Experience wins (again- and in an unexpected place)…
July 28, 2012
Moore’s Law– Intel co-founder Gordon Moore’s assertion that the number of transistors on integrated circuits doubles approximately every two years*– is one of the best-known axioms of our time, a rule of thumb that helps explain the explosion of technological capability over the last several decades, at the same time that it reassures us of advances-to-come. It’s attained this status the old-fashioned way: by being largely right– which is to say reasonably accurately predictive.
But as IEEE Spectrum reports, recent research at the Santa Fe Institute suggests that the broader concept on which Moore’s law was founded, the Experience Curve, is actually a better predictor of technological progress than Moore’s refinement.

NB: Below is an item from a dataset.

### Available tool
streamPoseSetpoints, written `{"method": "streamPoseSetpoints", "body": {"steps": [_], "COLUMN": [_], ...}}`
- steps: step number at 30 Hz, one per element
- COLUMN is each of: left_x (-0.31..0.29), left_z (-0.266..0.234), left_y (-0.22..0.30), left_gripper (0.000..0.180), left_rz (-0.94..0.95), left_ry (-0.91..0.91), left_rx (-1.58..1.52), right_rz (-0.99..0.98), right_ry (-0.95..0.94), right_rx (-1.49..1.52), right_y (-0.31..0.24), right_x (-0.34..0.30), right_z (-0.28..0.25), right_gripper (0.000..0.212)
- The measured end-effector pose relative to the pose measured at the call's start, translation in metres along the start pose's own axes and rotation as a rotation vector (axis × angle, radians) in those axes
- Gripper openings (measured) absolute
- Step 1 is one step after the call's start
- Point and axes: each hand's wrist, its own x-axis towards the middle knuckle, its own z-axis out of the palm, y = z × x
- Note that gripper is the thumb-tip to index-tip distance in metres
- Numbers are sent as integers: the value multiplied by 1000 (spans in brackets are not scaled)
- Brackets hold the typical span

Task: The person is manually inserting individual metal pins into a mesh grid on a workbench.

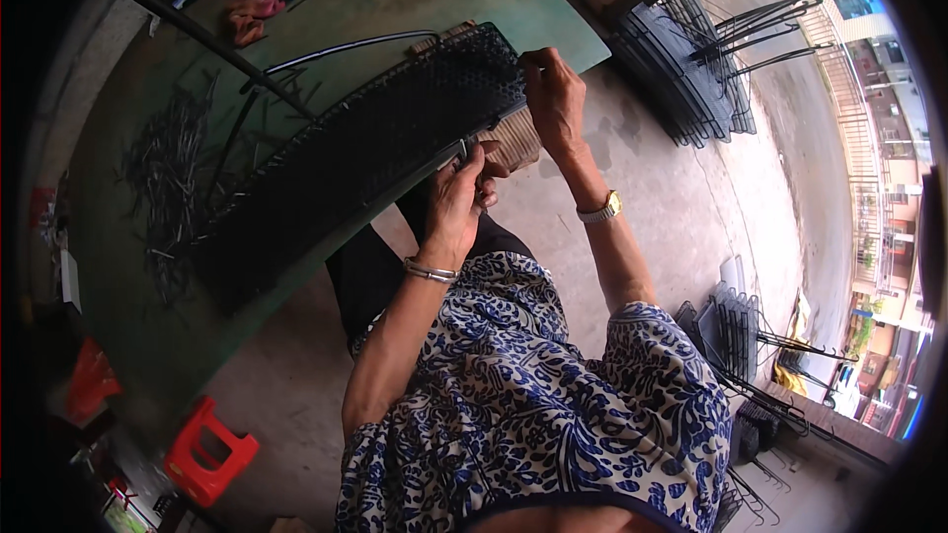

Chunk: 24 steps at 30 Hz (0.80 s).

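Observation:
A long black mesh panel with a bent wire handle lies slantwise across the green table. At its right end, my right hand is closed, fingertips pinched together against the panel's corner; whatever they grip is too small to make out. Below the near edge, my left hand is closed around a small silver metal tool, whose kind is mostly hidden by the fingers. A ribbed tan piece, like cardboard, sticks out from under the panel beside my left hand.
Thin dark strips lie heaped on the green table, left of the panel. Gloves and rags are at the far left. Stacked black wire racks stand at the right, with more racks lower down. A red stool is at lower left.

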Motion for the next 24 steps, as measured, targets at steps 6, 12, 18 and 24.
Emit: {"method": "streamPoseSetpoints", "body": {"steps": [6,12,18,24], "left_x": [-5,-8,-10,-6], "left_z": [8,9,6,3], "left_y": [0,0,-3,-2], "left_gripper": [24,25,21,21], "left_rz": [8,24,72,-9], "left_ry": [-42,-37,-61,-165], "left_rx": [35,31,14,123], "right_rz": [3,-8,68,315], "right_ry": [-104,-180,-682,-912], "right_rx": [-104,-335,127,634], "right_y": [-3,-9,-27,-31], "right_x": [-3,-3,-8,-16], "right_z": [2,1,-46,-60], "right_gripper": [7,15,24,18]}}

Bruce Henderson and BCG tend to get credit for the idea of the Experience Curve (or the Learning Curve)– the notion that the costs of technological items drop with their cumulative production. BCG certainly did make hay with the concept back in the late 60s. But the concept dates back to the 19th Century and the work of German psychologist Hermann Ebbinghaus. Then in 1936, Theodore P. Wright observed the phenomenon in aircraft manufacture (“Factors Affecting the Cost of Airplanes,” Journal of Aeronautical Sciences and ”Learning Curve”, Journal of the Aeronautical Sciences), and coined “Wright’s Law” describing the effect.
Moore’s Law seems to be a special case of Wright’s Law; and in fact, Wright’s Law seems to describe technological evolution a bit better than Moore’s—not just in electronics, but in dozens of industries.
A new Santa Fe Institute (SFI) working paper (Statistical Basis for Predicting Technological Progress, by Bela Nagy, J. Doyne Farmer, Quan M. Bui, and Jessika E. Trancik) compares the performance of six technology-forecasting models with constant-dollar historical cost data for 62 different technologies—what the authors call the largest database of such information ever compiled. The dataset includes stats on hardware like transistors and DRAMs, of course, but extends to products in energy, chemicals, and a catch-all “other” category (beer, electric ranges) during the periods when they were undergoing technological evolution. The datasets cover spans of from 10 to 39 years; the earliest dates to 1930, the most recent to 2009.
It turns out that high technology has more in common with low-tech than we thought. The same rules seem to describe price evolution in all 62 areas.
Read the whole story at “Wright’s Law Edges Out Moore’s Law in Predicting Technology Development.”
* “Two years” became, in common understanding, “18 months” when Moore’s colleague David House revised the estimate to account for faster chips contributing to the the acceleration of further development.